The records are to be reproduced verbatim.

*** Opening of Records for the task ***

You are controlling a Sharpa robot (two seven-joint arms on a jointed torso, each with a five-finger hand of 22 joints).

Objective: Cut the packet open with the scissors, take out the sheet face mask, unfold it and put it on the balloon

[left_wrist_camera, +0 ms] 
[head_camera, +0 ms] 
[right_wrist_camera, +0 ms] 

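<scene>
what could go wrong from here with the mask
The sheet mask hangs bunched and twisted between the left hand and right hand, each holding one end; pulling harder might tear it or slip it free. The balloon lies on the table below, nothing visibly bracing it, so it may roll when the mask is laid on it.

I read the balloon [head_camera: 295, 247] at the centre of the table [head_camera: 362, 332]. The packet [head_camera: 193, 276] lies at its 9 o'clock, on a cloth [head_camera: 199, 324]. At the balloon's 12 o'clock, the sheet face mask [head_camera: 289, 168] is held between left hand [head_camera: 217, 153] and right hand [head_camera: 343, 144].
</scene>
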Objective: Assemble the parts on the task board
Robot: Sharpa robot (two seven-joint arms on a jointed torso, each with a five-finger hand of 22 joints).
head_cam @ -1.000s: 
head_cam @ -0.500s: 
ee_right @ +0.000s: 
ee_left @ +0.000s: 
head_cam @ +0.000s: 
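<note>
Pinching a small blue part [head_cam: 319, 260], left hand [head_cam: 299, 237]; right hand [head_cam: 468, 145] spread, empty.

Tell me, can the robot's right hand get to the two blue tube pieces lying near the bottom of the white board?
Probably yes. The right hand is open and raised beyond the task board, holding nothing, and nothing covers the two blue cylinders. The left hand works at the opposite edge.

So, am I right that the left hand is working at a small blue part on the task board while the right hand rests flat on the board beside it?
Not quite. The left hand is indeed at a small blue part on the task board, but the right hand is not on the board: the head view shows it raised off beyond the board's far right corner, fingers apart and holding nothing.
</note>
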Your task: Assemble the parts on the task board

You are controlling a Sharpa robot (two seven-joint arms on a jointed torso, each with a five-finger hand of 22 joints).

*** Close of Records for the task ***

Result
You are controlling a Sharpa robot (two seven-joint arms on a jointed torso, each with a five-finger hand of 22 joints).

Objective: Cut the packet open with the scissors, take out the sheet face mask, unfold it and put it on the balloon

[left_wrist_camera, +0 ms] 
[head_camera, +0 ms] 
[right_wrist_camera, +0 ms] 

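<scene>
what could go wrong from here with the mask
The sheet mask hangs bunched and twisted between the left hand and right hand, each holding one end; pulling harder might tear it or slip it free. The balloon lies on the table below, nothing visibly bracing it, so it may roll when the mask is laid on it.

I read the balloon [head_camera: 295, 247] at the centre of the table [head_camera: 362, 332]. The packet [head_camera: 193, 276] lies at its 9 o'clock, on a cloth [head_camera: 199, 324]. At the balloon's 12 o'clock, the sheet face mask [head_camera: 289, 168] is held between left hand [head_camera: 217, 153] and right hand [head_camera: 343, 144].
</scene>
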Objective: Assemble the parts on the task board
Robot: Sharpa robot (two seven-joint arms on a jointed torso, each with a five-finger hand of 22 joints).
head_cam @ -1.000s: 
head_cam @ -0.500s: 
ee_right @ +0.000s: 
ee_left @ +0.000s: 
head_cam @ +0.000s: 
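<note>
Pinching a small blue part [head_cam: 319, 260], left hand [head_cam: 299, 237]; right hand [head_cam: 468, 145] spread, empty.

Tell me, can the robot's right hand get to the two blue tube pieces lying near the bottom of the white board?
Probably yes. The right hand is open and raised beyond the task board, holding nothing, and nothing covers the two blue cylinders. The left hand works at the opposite edge.

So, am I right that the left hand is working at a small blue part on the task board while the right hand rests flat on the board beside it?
Not quite. The left hand is indeed at a small blue part on the task board, but the right hand is not on the board: the head view shows it raised off beyond the board's far right corner, fingers apart and holding nothing.
</note>
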Your task: Assemble the parts on the task board

You are controlling a Sharpa robot (two seven-joint arms on a jointed torso, each with a five-finger hand of 22 joints).

Nothing more is required for this answer.